DATASET SECTION Start Marker

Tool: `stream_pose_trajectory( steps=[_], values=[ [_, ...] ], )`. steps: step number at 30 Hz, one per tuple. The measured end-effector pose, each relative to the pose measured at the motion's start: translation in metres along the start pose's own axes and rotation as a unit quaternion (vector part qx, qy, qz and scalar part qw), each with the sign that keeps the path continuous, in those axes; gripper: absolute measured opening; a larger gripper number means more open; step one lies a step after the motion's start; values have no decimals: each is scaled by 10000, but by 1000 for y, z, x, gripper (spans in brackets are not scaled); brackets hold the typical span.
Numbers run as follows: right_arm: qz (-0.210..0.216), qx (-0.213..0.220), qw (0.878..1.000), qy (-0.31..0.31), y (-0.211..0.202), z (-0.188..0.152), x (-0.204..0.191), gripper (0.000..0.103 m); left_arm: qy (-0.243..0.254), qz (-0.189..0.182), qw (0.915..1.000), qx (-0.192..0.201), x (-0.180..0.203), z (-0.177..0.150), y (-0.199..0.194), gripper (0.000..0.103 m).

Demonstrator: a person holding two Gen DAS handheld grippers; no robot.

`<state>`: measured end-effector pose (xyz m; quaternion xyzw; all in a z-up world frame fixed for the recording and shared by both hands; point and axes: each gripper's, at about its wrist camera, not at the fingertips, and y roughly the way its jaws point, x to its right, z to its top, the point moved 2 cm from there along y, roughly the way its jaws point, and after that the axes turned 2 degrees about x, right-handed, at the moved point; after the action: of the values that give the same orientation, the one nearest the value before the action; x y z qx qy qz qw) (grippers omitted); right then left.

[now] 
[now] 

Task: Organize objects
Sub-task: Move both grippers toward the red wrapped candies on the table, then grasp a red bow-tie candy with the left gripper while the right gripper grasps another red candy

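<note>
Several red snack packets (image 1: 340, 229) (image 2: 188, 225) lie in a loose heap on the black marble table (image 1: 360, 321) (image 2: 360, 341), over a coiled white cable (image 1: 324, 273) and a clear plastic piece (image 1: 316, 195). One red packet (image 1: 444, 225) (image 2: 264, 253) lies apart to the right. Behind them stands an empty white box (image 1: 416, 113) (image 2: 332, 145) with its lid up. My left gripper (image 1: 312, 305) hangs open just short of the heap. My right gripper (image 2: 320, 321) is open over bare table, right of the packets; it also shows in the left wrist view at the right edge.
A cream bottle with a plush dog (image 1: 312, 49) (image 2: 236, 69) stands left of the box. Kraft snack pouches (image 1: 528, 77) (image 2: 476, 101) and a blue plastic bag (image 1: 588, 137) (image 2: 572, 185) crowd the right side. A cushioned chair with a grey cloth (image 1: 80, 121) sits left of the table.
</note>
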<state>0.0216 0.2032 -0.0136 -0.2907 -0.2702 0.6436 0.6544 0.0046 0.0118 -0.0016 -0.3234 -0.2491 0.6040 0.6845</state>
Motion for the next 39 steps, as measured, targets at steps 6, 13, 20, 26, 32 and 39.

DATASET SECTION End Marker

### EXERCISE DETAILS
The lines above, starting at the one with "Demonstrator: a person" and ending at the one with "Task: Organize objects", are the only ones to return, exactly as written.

### WRITTEN ANSWER
Demonstrator: a person holding two Gen DAS handheld grippers; no robot.

`<state>`: measured end-effector pose (xyz m; quaternion xyzw; all in a z-up world frame fixed for the recording and shared by both hands; point and axes: each gripper's, at about its wrist camera, not at the fingertips, and y roughly the way its jaws point, x to its right, z to its top, the point moved 2 cm from there along y, roughly the way its jaws point, and after that the axes turned 2 degrees about x, right-handed, at the moved point; after the action: of the values that give the same orientation, the one nearest the value before the action; x y z qx qy qz qw) (grippers omitted); right then left.

[now] 
[now] 

Task: Organize objects

Nothing more remains for this exercise.